Brief: Each line of the records that holds the word "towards" should be copied out.

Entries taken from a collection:
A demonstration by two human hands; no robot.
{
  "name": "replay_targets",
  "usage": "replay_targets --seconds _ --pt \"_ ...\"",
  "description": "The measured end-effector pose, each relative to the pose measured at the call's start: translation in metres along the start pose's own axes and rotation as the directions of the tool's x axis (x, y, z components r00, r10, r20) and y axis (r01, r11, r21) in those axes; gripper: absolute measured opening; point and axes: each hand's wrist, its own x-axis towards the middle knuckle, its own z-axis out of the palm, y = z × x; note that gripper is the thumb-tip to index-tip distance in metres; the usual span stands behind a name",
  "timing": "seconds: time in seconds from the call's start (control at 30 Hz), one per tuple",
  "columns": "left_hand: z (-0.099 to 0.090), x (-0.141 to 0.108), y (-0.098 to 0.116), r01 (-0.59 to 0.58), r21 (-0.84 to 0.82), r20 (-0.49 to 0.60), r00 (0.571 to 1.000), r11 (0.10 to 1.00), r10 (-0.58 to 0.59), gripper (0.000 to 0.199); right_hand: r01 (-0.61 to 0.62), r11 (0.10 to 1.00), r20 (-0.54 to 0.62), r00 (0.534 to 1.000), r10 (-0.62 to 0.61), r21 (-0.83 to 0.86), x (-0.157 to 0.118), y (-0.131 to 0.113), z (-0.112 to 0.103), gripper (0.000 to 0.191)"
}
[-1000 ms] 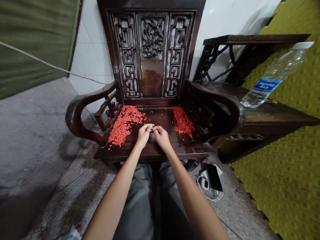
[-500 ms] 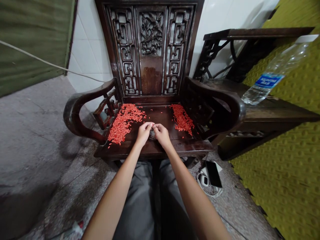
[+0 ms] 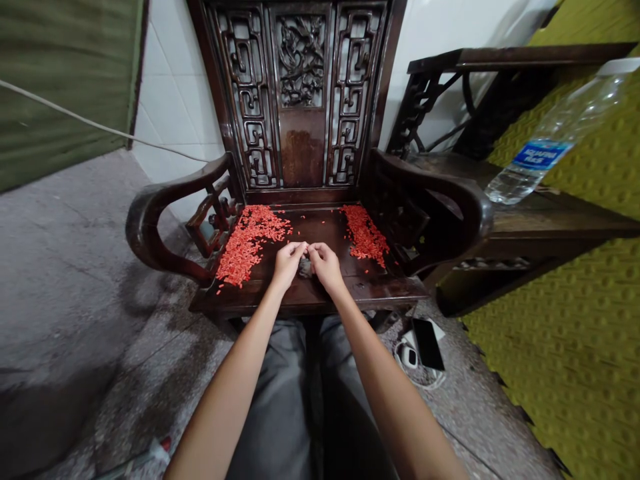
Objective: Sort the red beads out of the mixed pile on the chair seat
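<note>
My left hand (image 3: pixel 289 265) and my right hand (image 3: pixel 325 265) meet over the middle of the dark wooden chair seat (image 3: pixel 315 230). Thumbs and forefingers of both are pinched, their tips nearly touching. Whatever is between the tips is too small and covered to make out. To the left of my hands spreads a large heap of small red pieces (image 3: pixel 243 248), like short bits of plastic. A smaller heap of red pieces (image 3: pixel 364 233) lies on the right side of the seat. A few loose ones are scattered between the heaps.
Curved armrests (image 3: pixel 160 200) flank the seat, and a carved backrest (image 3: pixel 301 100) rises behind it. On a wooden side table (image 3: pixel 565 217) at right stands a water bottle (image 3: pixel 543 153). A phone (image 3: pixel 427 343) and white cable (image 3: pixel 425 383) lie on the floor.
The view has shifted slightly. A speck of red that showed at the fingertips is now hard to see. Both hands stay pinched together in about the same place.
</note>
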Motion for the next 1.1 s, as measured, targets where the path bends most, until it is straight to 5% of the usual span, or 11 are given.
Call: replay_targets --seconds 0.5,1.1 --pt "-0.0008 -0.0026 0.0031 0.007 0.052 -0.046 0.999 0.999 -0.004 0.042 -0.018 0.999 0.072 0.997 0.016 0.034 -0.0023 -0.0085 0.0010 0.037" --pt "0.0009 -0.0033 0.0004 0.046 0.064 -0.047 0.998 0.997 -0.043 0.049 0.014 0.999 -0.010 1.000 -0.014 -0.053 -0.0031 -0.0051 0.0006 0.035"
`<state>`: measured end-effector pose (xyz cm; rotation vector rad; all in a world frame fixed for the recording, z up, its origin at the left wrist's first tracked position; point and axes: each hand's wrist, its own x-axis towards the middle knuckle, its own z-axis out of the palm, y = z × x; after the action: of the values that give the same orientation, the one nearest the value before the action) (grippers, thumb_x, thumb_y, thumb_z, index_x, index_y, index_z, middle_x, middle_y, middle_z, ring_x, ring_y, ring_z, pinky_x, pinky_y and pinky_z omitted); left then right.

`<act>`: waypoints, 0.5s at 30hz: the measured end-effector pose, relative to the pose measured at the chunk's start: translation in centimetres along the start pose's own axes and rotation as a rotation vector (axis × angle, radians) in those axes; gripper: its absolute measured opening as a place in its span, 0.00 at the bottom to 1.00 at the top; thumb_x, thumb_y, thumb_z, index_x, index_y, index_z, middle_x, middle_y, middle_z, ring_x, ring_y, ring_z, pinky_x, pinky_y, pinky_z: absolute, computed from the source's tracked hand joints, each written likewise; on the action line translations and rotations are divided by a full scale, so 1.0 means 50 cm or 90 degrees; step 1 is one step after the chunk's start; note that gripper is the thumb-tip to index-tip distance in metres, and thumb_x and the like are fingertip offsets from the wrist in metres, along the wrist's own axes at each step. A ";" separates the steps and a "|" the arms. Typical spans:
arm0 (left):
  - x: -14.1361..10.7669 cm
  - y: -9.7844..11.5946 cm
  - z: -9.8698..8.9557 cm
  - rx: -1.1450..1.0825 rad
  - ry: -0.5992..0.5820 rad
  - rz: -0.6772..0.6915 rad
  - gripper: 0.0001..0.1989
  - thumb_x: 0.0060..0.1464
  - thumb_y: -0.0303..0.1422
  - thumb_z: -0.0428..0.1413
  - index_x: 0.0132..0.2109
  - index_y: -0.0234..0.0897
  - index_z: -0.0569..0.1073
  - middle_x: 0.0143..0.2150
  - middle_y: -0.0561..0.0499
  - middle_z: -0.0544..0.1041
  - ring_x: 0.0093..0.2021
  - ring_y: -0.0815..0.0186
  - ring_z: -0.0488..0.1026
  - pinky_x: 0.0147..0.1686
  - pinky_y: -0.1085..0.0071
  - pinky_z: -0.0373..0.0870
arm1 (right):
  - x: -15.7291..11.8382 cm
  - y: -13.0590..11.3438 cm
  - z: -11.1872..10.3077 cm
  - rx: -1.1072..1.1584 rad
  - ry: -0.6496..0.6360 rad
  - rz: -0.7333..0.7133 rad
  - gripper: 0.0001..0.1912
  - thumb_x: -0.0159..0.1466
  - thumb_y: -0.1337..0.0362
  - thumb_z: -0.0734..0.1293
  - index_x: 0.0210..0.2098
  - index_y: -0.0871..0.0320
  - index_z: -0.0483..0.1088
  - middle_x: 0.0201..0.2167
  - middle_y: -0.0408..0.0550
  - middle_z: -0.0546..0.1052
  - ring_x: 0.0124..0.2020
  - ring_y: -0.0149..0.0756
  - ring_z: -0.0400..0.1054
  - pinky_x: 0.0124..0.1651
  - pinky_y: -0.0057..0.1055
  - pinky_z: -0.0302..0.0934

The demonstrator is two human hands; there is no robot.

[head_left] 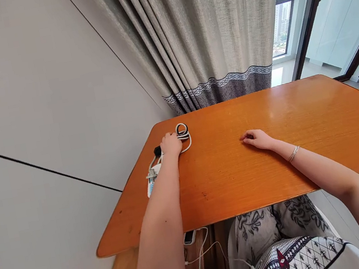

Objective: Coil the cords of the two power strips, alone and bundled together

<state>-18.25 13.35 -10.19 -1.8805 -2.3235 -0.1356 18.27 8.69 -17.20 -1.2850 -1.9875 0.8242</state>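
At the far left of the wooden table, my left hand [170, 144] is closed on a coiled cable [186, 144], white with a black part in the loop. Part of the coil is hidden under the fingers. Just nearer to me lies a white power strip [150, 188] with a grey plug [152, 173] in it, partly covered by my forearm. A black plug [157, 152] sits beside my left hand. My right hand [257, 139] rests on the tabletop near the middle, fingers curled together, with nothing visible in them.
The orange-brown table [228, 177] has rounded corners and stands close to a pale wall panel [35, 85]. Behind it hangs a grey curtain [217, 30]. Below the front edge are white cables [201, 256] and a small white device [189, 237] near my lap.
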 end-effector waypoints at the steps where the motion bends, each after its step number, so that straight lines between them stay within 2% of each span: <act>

Solution to this exercise:
  "description": "The measured end-effector pose, each relative to the pose measured at the call's start: translation in metres along the start pose's own axes and rotation as the directions of the tool's x axis (x, y, z components r00, r10, r20) and y axis (r01, r11, r21) in those axes; gripper: absolute measured opening; point and axes: each hand's wrist, its own x-axis towards the middle knuckle, its own z-axis out of the palm, y = z × x; note that gripper is the thumb-tip to index-tip distance in metres; the usual span stands behind a name",
`<state>`: measured end-effector pose (xyz cm; rotation vector rad; all in a world frame fixed for the recording, z up, its origin at the left wrist's first tracked position; point and axes: each hand's wrist, its own x-axis towards the middle knuckle, its own z-axis out of the palm, y = z × x; after the action: of the values that give the same orientation, the one nearest the value before the action) (grippers, thumb_x, thumb_y, thumb_z, index_x, index_y, index_z, middle_x, middle_y, middle_z, ring_x, ring_y, ring_z, pinky_x, pinky_y and pinky_z omitted); left then right.

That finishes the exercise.